There were 30 - 40 big GT swimming around under the boat in ginger clear water. Some are true monsters. What shall I do ? Should I grab a popping rod, video camera or a camera ? I decided to grab a camera, but it was a bad decision because I couldn't get a clear picture because reflection of light. Mark hooked up a GT immediately which turned out to be a small(?) 35 - 40 kg. I jokingly said "how come you chose the smallest Gt among so many big GT ?" 




























We now know there to fish. 
I switched back to Heru Skipjack 150 and had a small yft tuna immediately.










It didn't take long Mark had another GT which is close to 50kg.


----------



## ksong (Jun 30, 2004)

There were so many queenfish in the same area. It was fun to catch queenfish on poppers, but it became nuisance as we hooked up so many while we tried to hook up big GT.










Ed had a huge GT estimated over 60 kg as GT pulled the hook from Heru Cubera 150, but he revenged later by land a GT close to 60kg on the same Heru Cubera 150. He fought both big GT using 8' Black Hole Cape Cod Special Graphite popping rod.



















I didn't hook up a 50 plus kg GT on the trip. The reason was simple.
I couldn't cope with Mark and Ed who relentlessly cast after cast.
I could cast for 5 days in a row in Fiji in hot weather a few years ago, but I realized I couldn't do it anymore at the age of 65. 
I had to pace myself by resting when needed.
Nontheless, it was a wonderful trip for myself fishing with new wonderful fishing friends Ed and Mark in the wonderful place.

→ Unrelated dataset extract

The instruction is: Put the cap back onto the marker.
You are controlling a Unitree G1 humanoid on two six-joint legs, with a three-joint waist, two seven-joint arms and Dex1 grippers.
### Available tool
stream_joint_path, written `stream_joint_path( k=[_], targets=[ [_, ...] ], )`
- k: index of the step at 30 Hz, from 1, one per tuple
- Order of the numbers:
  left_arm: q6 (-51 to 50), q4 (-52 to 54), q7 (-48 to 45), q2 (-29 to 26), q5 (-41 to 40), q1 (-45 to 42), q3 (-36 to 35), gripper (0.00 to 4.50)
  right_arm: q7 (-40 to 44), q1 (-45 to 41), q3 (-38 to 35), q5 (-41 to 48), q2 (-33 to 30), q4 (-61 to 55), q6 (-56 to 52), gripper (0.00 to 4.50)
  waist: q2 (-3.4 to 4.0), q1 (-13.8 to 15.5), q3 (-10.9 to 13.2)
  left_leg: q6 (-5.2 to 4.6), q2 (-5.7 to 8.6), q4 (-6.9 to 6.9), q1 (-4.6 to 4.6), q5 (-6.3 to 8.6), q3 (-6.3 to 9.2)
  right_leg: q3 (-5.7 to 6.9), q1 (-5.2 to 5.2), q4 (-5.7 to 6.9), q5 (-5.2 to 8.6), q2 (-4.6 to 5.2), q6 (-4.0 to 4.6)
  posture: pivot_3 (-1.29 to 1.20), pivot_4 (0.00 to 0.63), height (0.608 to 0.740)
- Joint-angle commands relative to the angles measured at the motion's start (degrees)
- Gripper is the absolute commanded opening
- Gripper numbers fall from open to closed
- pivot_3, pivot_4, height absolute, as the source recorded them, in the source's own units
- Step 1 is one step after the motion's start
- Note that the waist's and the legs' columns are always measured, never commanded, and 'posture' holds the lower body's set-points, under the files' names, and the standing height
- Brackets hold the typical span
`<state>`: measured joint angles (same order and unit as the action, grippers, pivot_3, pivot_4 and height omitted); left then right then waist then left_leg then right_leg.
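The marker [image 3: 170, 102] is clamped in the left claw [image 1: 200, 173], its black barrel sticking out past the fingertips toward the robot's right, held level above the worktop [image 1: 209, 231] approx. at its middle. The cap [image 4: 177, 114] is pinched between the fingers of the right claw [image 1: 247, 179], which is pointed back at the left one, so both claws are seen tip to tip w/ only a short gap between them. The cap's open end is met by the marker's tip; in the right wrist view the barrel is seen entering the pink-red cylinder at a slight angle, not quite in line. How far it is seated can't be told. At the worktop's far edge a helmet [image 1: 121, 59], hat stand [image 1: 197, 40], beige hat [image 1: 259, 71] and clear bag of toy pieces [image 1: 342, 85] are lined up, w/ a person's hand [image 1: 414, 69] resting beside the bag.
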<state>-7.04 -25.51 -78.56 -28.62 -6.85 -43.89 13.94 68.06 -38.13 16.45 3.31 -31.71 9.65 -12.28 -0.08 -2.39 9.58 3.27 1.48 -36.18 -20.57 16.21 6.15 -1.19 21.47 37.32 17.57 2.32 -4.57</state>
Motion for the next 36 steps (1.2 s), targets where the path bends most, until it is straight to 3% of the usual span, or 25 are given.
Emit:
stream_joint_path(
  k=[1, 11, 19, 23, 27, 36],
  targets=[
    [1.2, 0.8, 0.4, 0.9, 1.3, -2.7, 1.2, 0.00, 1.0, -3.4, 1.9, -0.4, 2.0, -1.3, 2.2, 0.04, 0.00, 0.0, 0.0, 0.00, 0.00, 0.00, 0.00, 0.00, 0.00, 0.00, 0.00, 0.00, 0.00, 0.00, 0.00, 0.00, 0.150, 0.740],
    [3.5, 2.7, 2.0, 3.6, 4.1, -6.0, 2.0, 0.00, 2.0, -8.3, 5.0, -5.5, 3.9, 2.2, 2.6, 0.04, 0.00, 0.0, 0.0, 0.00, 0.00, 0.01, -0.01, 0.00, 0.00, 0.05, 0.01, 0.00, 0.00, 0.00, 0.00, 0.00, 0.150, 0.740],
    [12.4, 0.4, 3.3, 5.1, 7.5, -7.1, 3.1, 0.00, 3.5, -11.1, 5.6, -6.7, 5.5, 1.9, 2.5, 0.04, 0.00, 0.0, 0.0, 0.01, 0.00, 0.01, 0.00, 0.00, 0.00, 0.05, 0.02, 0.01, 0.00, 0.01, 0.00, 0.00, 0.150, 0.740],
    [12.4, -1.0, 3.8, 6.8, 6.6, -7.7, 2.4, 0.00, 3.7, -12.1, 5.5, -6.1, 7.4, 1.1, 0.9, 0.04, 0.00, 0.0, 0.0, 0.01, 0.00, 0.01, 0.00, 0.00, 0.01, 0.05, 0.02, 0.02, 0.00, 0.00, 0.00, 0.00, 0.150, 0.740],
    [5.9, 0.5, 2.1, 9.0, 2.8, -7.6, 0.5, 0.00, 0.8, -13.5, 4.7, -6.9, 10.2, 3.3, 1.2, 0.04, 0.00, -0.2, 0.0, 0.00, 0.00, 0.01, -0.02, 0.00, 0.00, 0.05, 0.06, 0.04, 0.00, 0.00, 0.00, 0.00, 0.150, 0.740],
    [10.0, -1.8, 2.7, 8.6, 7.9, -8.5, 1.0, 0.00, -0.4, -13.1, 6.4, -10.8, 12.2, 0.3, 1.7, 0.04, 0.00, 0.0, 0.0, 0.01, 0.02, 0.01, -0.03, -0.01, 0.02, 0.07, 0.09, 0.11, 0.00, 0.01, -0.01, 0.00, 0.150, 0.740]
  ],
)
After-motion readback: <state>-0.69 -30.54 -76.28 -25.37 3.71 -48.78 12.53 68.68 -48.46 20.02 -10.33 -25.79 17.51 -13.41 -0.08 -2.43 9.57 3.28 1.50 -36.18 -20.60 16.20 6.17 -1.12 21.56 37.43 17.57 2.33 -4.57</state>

I have fishing trips planned every month this year until Dec, but I like to come back again. Ed suggested me to come back again in late Sep/early Oct. I have three trips for giant in Prince Edward Island, Canada in Sept and I fish bluefin in Cape Cod for the whole month of Oct. But I accept those dates already. 
My chance of hookup of a 50 plus kg Gt will be much better as I have a pretty good idea what I should do next time.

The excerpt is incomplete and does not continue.